• _Provided records_:

%%

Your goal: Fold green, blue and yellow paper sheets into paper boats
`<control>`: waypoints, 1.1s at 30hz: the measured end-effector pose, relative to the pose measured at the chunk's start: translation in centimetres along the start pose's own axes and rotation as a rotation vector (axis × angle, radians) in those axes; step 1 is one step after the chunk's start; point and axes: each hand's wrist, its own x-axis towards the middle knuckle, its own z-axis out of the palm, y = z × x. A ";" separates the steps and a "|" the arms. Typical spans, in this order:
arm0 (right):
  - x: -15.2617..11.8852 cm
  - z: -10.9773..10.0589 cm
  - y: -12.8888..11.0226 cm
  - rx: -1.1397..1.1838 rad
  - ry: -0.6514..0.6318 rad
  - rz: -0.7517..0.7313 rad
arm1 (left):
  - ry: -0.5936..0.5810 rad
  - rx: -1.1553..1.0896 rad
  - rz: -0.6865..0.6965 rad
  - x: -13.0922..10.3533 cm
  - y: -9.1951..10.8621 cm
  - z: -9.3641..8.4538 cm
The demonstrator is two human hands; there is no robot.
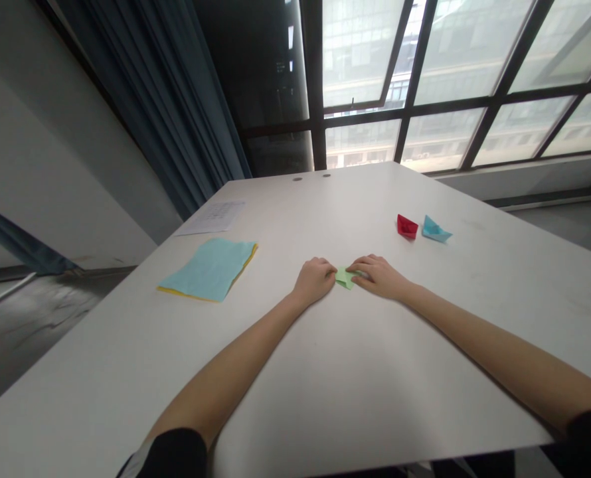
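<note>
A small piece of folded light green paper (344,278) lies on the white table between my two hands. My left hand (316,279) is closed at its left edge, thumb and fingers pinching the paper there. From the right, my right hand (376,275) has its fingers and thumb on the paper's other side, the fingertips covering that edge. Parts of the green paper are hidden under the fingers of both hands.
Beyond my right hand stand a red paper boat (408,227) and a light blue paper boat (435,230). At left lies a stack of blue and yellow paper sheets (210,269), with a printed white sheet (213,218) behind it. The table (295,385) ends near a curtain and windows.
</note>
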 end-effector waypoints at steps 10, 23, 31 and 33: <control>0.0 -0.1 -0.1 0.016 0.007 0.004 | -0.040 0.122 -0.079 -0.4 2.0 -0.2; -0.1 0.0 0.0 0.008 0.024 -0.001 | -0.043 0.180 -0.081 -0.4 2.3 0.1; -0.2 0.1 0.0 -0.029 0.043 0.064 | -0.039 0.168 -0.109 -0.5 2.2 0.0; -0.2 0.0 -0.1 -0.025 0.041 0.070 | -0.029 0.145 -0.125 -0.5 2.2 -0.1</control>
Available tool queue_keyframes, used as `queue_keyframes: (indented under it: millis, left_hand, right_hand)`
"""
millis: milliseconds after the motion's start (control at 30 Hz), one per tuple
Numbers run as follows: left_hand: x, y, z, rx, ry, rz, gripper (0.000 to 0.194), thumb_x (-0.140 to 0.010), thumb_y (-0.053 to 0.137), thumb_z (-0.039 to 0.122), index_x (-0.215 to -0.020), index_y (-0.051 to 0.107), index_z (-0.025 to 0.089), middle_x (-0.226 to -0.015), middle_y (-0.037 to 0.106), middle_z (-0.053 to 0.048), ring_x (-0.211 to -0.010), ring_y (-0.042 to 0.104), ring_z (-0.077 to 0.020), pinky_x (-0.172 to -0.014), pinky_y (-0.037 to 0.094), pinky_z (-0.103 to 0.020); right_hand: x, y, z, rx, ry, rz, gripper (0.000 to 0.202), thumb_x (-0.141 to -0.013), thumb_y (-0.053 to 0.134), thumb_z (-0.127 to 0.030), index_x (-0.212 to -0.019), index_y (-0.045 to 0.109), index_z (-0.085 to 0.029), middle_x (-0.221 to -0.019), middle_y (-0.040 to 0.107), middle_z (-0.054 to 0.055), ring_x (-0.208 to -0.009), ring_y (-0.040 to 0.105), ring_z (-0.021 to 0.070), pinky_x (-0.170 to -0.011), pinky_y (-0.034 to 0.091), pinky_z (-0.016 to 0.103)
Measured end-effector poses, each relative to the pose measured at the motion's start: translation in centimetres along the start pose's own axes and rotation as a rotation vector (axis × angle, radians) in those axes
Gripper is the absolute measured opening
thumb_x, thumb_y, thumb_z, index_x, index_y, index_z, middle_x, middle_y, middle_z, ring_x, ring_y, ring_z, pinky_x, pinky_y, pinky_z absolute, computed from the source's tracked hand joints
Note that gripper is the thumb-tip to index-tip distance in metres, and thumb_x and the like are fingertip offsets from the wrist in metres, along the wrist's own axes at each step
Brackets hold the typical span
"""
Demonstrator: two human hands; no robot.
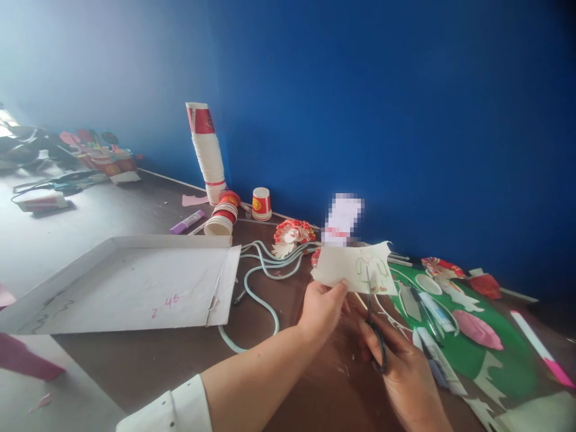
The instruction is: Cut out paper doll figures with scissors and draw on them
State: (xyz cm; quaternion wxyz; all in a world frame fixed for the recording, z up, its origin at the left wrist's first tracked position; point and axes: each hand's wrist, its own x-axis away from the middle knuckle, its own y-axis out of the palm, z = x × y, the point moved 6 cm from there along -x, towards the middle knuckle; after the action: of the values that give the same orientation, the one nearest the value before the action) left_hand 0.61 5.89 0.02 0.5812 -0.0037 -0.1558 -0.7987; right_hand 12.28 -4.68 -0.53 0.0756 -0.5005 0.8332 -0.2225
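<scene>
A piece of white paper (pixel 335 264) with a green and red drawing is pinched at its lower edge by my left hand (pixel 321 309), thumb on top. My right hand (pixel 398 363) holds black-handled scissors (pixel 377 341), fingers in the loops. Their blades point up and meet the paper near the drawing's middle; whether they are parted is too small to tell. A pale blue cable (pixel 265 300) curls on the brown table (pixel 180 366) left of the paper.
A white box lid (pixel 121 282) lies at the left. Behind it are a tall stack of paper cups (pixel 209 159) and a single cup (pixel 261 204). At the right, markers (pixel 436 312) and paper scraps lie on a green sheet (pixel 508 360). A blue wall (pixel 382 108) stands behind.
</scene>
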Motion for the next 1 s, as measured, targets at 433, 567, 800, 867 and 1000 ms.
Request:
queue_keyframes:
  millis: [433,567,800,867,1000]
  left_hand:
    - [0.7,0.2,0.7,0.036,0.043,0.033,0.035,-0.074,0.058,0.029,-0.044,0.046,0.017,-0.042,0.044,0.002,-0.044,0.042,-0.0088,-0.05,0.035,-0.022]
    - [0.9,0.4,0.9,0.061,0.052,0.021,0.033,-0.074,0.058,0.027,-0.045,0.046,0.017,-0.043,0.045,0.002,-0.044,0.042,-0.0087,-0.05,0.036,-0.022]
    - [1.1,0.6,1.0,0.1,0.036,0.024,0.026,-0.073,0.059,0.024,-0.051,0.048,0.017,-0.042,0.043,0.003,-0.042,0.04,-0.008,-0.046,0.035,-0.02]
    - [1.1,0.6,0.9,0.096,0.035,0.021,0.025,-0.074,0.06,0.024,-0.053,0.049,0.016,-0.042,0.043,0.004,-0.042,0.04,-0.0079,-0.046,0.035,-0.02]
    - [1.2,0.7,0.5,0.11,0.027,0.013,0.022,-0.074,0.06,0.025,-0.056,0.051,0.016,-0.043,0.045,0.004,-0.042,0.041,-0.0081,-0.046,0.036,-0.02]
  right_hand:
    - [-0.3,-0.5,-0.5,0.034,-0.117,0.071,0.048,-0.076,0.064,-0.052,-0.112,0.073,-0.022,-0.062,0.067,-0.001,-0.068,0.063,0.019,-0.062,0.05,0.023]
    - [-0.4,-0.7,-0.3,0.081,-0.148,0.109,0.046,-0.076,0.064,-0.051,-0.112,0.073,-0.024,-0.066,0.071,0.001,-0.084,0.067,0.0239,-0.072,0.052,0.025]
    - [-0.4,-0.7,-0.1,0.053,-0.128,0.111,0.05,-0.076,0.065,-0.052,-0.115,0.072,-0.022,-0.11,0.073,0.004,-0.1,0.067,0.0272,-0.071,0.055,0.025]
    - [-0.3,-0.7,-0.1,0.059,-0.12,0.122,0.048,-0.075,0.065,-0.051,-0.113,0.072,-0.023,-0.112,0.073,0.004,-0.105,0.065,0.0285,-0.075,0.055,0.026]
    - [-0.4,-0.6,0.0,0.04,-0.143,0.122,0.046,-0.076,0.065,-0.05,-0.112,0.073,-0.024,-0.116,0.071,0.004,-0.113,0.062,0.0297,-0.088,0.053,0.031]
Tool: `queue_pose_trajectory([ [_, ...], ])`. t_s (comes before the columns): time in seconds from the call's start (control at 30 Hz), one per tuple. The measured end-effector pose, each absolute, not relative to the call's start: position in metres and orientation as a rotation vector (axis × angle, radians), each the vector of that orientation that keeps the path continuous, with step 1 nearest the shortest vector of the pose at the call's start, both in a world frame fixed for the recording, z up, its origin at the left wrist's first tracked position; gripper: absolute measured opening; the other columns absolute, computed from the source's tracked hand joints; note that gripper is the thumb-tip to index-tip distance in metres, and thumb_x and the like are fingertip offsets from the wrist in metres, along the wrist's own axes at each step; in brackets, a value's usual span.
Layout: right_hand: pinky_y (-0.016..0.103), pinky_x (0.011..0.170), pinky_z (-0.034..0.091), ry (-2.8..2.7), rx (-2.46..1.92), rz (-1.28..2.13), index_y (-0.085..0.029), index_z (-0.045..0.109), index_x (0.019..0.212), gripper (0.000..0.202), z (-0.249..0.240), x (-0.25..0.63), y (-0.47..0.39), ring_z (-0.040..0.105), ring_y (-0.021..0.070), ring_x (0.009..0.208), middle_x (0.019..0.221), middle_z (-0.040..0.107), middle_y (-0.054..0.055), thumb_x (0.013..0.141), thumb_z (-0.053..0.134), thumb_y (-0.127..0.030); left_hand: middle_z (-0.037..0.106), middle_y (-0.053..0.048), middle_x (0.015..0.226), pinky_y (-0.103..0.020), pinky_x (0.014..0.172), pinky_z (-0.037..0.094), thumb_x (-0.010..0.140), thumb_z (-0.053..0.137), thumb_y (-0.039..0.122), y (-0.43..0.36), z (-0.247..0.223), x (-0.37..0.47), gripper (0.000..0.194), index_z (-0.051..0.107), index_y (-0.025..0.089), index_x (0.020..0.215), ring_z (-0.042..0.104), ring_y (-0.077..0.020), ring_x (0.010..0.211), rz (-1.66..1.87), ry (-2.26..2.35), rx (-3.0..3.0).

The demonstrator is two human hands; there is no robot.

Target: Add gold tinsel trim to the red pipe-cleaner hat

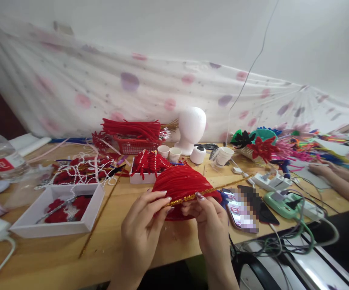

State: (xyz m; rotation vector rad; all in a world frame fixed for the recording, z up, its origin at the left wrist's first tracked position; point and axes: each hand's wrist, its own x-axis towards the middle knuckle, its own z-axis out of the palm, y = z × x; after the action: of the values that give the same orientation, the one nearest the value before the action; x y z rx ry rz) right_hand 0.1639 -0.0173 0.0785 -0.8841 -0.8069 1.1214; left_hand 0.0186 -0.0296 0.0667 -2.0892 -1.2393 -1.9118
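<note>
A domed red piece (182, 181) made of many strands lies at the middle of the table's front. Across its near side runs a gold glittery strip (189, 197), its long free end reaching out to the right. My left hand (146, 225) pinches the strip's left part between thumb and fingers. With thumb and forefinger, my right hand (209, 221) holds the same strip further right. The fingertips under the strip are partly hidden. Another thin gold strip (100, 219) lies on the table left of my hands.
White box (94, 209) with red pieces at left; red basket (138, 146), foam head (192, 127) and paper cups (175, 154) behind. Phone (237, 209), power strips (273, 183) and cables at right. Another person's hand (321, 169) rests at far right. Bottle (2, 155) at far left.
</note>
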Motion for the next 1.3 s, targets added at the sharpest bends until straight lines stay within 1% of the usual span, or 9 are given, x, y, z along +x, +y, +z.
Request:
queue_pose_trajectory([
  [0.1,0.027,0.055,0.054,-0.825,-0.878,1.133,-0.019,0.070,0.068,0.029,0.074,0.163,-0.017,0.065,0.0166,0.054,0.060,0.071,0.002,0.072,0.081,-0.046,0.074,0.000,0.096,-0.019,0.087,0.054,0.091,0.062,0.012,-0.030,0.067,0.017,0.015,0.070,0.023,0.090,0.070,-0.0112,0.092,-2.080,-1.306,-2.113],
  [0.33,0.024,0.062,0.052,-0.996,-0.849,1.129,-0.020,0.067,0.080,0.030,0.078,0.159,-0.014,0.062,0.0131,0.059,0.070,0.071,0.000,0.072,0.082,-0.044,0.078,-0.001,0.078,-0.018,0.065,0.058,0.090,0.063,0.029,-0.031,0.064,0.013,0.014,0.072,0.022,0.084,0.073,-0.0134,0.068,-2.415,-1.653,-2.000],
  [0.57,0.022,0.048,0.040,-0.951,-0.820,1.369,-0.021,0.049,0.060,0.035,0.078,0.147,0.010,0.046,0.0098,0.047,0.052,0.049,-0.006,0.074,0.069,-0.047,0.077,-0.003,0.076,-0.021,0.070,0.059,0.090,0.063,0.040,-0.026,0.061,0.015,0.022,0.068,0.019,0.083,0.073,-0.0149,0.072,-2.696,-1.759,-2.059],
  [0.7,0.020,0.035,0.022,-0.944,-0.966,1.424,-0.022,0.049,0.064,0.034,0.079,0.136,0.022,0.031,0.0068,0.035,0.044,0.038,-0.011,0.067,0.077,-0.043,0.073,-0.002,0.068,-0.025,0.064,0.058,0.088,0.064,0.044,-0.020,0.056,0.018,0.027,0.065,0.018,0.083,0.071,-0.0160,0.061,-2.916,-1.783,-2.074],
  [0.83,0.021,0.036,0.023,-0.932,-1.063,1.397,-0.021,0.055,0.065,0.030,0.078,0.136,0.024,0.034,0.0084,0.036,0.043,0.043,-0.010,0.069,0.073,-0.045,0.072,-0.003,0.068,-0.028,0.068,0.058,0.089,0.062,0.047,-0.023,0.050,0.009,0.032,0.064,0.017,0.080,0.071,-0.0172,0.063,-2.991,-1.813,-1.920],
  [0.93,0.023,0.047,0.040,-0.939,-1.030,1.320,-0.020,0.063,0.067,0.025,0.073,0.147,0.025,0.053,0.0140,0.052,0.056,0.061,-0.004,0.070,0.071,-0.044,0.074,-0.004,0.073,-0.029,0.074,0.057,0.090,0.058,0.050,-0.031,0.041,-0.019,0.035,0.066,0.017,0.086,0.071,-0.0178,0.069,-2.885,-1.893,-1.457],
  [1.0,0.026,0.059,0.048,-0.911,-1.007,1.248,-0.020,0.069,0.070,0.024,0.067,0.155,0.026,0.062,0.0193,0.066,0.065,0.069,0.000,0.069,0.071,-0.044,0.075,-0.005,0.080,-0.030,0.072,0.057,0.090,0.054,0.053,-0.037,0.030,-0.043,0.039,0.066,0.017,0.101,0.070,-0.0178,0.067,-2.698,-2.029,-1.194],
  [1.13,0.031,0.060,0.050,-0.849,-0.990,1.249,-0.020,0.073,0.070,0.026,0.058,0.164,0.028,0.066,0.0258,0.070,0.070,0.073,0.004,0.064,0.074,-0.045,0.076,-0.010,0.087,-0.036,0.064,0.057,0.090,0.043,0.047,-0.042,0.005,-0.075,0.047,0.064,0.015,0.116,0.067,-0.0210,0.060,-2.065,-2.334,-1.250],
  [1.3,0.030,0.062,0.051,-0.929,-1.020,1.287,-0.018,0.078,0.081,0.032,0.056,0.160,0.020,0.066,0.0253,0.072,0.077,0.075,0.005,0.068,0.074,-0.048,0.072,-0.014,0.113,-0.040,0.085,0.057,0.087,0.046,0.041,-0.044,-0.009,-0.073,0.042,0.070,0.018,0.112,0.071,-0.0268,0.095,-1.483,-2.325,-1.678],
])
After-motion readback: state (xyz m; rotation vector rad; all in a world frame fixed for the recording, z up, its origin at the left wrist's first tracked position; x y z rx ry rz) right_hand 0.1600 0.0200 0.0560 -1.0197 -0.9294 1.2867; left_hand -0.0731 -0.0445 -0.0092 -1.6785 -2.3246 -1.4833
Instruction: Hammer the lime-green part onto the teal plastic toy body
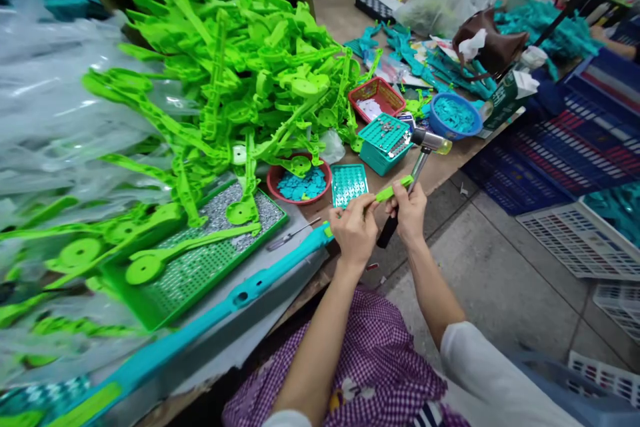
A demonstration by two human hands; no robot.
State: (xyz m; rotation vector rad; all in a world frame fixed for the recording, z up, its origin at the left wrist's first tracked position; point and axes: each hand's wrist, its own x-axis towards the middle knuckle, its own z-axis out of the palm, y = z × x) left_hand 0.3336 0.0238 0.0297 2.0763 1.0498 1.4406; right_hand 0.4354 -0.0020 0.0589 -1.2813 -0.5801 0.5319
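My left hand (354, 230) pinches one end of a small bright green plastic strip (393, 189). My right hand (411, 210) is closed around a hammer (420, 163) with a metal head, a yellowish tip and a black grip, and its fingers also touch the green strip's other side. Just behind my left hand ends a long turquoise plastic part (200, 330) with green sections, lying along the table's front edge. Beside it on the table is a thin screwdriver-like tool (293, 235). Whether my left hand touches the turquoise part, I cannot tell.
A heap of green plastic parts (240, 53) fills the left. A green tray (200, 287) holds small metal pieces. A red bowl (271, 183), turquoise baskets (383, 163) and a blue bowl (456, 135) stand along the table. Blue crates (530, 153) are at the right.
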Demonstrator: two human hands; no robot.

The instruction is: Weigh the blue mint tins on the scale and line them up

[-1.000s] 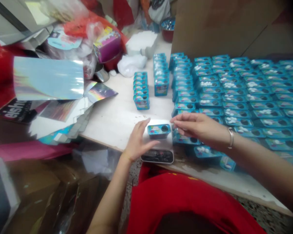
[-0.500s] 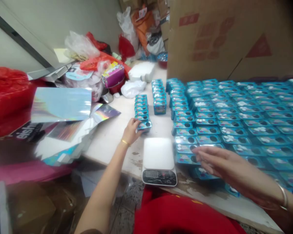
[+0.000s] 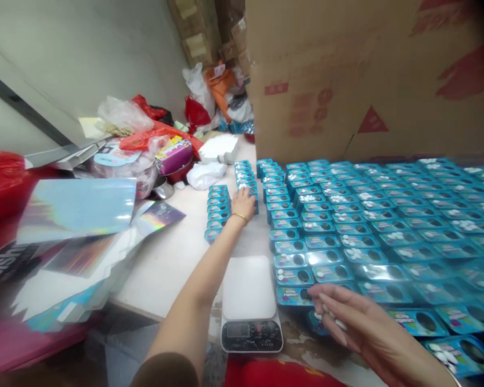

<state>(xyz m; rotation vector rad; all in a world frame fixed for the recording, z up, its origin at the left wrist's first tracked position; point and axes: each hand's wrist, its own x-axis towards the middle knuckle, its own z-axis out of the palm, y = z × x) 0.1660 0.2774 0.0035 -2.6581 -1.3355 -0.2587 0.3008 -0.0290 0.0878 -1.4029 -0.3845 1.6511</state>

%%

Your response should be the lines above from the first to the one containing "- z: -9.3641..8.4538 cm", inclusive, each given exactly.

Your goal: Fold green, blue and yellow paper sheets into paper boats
`<control>`: waypoints, 1.1s at 30hz: the measured end-effector pose, relative to the pose measured at the chunk's start: translation in centimetres along the start pose's own axes and rotation as a rotation vector (axis × angle, radians) in those axes; step 1 is one step after the chunk's start; point and axes: each hand's wrist, its own x-axis towards the middle knuckle, its own z-axis out of the palm, y = z × x. A ";" separates the steps and a "|" the arms. Typical spans, in this order:
arm0 (right):
  - x: -15.2617..11.8852 cm
  - z: -10.9773..10.0589 cm
  - y: -12.8888..11.0226 cm
  - rx: -1.1397..1.1838 rad
  - ry: -0.6514..0.6318 rad
  - rz: -0.7517..0.7313 rad
arm1 (left):
  - ry: -0.5936..0.5810 rad
  - rx: -1.1553..1.0896 rad
  - rz: -0.6865..0.6965 rad
  - x: -13.0922..10.3533 cm
  - y: -9.1951..10.8621 cm
  - z: -9.3641..8.4538 cm

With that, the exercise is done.